Em relação à "... e os sambas viverão", o segundo [elepê] de [César] Costa Filho é um disco que exige maior atenção para compreensão de sua importância. Neste disco, apesar de parcerias com Paulo [César] Pinheiro e Sérgio Bittencourt, [César] se fixou num trabalho maior com Jésus Rocha, letrista que há 4 ou 5 anos começou a aparecer o que tem tudo para ser, em breve, integrante do primeiro time de nossos autores. "Como Formiga" (em cuja parceria aparece também o pianista Laércio de Freitas) e é um samba alegre, irônico, enquanto "Só Isto", como nos referimos antes é uma canção densa, quase dramática na sinceridade [autobiográfica] de sua letra. Jésus Rocha, em parceria com seu mano, Fernando, é autor de "Massa Falida", [belíssimo] samba já conhecido de outra gravação, mas aqui interpretado, com muito balanço por [César], que como Paulinho da Viola é um excelente cantor. "Olha, Rachel", é apenas de Jésus, enquanto "Nosso Cordão" tem a parceria de [César] e [Hélio] Matheus. "Não Espere Mais de Mim" e "Até o fim", são outros exemplos da perfeita colaboração [César]-Jésus. Se "Eu, Hein", de César e Paulo [César] Pinheiro, é um samba descompromissado, "O Velho", com letra de Sérgio Bittencourt, é um samba dramático, extraordinariamente sociológico em suas imagens, candidato a lista dos melhores do ano:
O velho/olha a vida que viveu
Os momentos que morreu
E chora/O velho
Traz nos passos mil caminhos
No olhar, nas mãos, espinhos
"Tesoura Cega", em parceria com Walter Queiroz - e que no ano passado foi lançado por Beth Carvalho, em seu segundo lp, é agora regravada por [César] Costa Filho, contribuindo para aumentar ainda mais o nível deste [elepê] excelente.

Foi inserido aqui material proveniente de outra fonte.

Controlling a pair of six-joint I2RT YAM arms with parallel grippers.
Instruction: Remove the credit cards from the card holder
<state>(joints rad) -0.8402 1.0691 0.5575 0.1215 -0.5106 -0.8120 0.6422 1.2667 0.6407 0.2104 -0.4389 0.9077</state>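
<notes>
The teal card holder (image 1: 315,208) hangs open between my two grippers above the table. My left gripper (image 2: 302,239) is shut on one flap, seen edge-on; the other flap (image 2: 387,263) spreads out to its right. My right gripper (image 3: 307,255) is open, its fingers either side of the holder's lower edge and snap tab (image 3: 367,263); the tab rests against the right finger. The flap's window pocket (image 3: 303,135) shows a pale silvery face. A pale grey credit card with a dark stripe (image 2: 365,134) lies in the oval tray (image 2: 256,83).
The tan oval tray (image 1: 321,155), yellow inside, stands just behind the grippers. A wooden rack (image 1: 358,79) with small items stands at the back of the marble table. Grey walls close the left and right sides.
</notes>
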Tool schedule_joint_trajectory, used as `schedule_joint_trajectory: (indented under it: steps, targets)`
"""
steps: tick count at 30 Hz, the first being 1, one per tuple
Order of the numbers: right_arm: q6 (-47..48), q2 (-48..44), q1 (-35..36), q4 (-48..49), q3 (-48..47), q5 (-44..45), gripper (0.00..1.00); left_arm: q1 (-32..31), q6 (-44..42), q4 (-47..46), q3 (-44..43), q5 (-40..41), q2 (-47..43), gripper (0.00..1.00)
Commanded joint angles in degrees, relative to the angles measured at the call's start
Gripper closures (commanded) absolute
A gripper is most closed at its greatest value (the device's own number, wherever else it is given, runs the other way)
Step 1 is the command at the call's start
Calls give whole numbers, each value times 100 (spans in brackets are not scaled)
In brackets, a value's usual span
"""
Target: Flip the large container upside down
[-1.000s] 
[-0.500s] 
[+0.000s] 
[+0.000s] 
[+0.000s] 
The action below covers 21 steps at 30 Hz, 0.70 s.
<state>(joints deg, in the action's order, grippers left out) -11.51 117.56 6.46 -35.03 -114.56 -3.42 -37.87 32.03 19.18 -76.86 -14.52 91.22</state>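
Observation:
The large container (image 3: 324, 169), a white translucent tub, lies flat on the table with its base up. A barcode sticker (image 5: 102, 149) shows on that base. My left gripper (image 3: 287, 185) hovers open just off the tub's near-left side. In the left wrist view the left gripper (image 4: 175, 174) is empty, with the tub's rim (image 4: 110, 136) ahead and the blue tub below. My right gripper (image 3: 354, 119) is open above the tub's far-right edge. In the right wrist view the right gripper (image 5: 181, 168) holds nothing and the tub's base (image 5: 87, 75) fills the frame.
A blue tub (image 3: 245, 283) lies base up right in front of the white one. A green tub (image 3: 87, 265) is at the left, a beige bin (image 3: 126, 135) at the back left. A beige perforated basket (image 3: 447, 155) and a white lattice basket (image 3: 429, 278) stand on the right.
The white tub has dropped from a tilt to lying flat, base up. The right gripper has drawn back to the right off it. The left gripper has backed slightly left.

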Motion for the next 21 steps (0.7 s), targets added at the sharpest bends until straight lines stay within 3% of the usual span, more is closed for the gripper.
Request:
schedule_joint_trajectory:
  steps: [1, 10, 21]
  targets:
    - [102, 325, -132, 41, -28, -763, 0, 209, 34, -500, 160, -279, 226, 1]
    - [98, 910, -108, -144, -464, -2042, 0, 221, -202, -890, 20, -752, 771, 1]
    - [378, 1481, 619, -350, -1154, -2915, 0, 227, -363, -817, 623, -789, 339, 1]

Quem trocou a alma pela palma
E vendeu a sua calma
Nos mercados da paixão
Quem rasgou a seda da Ternura
Nas barracas da amargura
E do fel se embriagou
Quem derramou toda a tinta do tinteiro
E, não fez um verso inteiro
Que falasse de perdão do amor humano
É como tesoura cega
Não tem mais direito ao pano
Dividindo os arranjos entre Laércio de Freitas, Luiz Eça e Tamba Trio e Guto Graça Mello, cada uma das 12 faixas deste "De Silêncio em Silêncio" exige uma atenção maior, não só pela beleza das músicas e ajustadas interpretações, mas pelas presenças de instrumentistas como Helcio Milito e Chico Batera no ritmo Luizinho Eça e [Laércio] de Freitas no piano (o segundo também no órgão), Luizão no baixo, Hélio Delmiro na guitarra, Bebeto e João Teodoro na flauta, Francisco de Andrade no cavaco, além de seis cellos. No coral, onze vozes afinadissimas, incluindo Roberto Quartin, o moço que produziu entre 1962/65, alguns dos melhores [elepês] de MPB, pela Forma (incluindo "Tempo Feliz", com Baden Powell e Mauricio Einhorn).
"De Silêncio em Silêncio" é um disco de muito som. Do melhor som verde-amarelo, um lp magnifico e que confirma a importância de [César] Costa Filho dentro de nossa emepebe.